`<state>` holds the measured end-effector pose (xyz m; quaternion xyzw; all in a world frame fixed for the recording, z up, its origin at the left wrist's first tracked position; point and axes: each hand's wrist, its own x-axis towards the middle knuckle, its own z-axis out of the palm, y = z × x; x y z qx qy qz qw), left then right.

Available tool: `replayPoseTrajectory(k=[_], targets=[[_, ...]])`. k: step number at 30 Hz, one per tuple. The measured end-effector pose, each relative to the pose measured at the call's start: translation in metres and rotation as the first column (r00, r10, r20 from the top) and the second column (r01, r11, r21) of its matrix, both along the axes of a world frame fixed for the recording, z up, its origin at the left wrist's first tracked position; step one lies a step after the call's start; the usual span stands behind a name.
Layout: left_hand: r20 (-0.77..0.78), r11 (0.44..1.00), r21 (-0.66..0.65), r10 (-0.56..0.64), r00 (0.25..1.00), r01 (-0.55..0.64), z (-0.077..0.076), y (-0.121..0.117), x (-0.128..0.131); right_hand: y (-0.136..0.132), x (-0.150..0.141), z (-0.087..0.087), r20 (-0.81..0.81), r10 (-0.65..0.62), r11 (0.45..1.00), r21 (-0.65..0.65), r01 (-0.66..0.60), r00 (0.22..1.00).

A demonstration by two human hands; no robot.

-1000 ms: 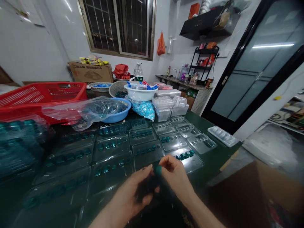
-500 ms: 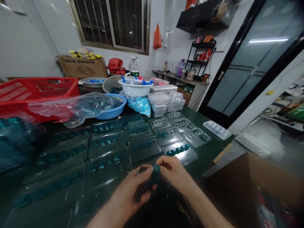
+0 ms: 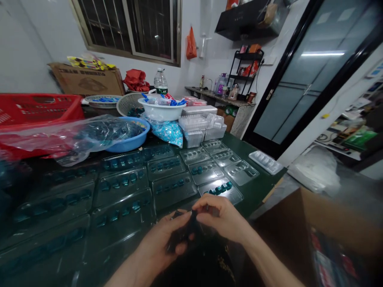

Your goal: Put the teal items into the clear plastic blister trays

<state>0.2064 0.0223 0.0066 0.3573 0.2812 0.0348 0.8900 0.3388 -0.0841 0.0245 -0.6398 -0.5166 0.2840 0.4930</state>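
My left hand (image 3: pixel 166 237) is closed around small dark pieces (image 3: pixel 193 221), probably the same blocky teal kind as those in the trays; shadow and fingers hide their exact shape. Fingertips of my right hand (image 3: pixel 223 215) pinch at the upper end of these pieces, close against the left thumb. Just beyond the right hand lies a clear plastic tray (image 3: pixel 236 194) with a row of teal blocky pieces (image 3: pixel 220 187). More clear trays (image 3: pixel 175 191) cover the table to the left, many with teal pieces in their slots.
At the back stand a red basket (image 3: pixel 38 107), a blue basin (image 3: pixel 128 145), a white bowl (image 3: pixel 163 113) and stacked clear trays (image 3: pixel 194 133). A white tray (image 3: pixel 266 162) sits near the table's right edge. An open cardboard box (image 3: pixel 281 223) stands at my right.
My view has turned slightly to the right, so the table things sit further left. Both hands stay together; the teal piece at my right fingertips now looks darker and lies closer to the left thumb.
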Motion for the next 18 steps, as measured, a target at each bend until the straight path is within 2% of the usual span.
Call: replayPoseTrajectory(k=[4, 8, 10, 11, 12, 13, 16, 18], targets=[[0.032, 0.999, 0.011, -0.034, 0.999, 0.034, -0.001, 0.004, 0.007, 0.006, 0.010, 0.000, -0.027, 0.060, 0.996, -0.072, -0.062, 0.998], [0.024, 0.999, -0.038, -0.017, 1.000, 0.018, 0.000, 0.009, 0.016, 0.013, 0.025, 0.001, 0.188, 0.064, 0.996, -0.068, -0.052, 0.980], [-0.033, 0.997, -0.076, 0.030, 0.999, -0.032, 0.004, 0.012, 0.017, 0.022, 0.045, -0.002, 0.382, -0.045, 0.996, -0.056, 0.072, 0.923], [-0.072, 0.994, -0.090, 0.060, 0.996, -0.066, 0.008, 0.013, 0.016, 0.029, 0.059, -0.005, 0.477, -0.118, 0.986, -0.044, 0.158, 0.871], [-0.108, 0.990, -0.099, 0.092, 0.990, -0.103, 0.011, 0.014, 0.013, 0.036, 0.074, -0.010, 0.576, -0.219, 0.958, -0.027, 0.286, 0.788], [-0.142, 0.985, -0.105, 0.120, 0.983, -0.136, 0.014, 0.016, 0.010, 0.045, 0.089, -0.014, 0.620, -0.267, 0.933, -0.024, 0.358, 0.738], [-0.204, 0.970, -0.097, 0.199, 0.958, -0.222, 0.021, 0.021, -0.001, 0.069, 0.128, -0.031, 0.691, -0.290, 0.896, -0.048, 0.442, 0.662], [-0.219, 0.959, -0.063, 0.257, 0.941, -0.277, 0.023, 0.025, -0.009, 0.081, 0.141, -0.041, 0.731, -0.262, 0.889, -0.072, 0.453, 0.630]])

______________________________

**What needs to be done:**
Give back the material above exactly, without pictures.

**Solution for this task:**
`<state>` holds the measured end-effector pose (xyz m; quaternion xyzw; all in a world frame fixed for the recording, z up, its origin at the left wrist's first tracked position; point and axes: each hand's wrist, its own x-axis towards the middle knuckle, its own z-axis out of the palm, y = z × x; x y z qx qy qz qw), left then right.

Available tool: `replayPoseTrajectory(k=[_], targets=[[_, ...]])`. k: step number at 30 Hz, one per tuple. The measured end-effector pose, each relative to the pose measured at the call's start: translation in metres and rotation as the first column (r00, r10, r20 from the top) and the second column (r01, r11, r21) of its matrix, both along the axes of a world frame fixed for the recording, z up, its origin at the left wrist's first tracked position; step one lies a step after the call's start; the usual span stands behind a name.
Layout: left_hand: r20 (-0.77..0.78), r11 (0.44..1.00), r21 (-0.66..0.65), r10 (-0.56..0.64), r00 (0.25..1.00), r01 (-0.55..0.64), z (-0.077..0.076), y (-0.121..0.117), x (-0.128..0.131); right_hand: y (-0.136..0.132), x (-0.150..0.141), z (-0.087..0.087), r20 (-0.81..0.81), r10 (-0.65..0.62), r11 (0.45..1.00), r21 (-0.65..0.65), r01 (-0.66..0.60), r00 (0.22..1.00).

A demonstration by two human hands; no robot.

-1000 ms: 
-500 ms: 
+0 ms: 

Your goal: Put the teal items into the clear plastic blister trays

<state>0.2064 0.0223 0.0066 0.3573 0.2812 0.0348 0.8900 0.3388 -0.0841 0.0245 -0.6398 -0.5166 0.2840 0.4930</state>
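My left hand (image 3: pixel 166 237) is closed around small dark pieces (image 3: pixel 193 221), probably the same blocky teal kind as those in the trays; shadow and fingers hide their exact shape. Fingertips of my right hand (image 3: pixel 223 215) pinch at the upper end of these pieces, close against the left thumb. Just beyond the right hand lies a clear plastic tray (image 3: pixel 236 194) with a row of teal blocky pieces (image 3: pixel 220 187). More clear trays (image 3: pixel 175 191) cover the table to the left, many with teal pieces in their slots.
At the back stand a red basket (image 3: pixel 38 107), a blue basin (image 3: pixel 128 145), a white bowl (image 3: pixel 163 113) and stacked clear trays (image 3: pixel 194 133). A white tray (image 3: pixel 266 162) sits near the table's right edge. An open cardboard box (image 3: pixel 281 223) stands at my right.
My view has turned slightly to the right, so the table things sit further left. Both hands stay together; the teal piece at my right fingertips now looks darker and lies closer to the left thumb.
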Motion for the next 18 steps, as measured, a target at each bend until the straight path is within 2% of the usual span.
Call: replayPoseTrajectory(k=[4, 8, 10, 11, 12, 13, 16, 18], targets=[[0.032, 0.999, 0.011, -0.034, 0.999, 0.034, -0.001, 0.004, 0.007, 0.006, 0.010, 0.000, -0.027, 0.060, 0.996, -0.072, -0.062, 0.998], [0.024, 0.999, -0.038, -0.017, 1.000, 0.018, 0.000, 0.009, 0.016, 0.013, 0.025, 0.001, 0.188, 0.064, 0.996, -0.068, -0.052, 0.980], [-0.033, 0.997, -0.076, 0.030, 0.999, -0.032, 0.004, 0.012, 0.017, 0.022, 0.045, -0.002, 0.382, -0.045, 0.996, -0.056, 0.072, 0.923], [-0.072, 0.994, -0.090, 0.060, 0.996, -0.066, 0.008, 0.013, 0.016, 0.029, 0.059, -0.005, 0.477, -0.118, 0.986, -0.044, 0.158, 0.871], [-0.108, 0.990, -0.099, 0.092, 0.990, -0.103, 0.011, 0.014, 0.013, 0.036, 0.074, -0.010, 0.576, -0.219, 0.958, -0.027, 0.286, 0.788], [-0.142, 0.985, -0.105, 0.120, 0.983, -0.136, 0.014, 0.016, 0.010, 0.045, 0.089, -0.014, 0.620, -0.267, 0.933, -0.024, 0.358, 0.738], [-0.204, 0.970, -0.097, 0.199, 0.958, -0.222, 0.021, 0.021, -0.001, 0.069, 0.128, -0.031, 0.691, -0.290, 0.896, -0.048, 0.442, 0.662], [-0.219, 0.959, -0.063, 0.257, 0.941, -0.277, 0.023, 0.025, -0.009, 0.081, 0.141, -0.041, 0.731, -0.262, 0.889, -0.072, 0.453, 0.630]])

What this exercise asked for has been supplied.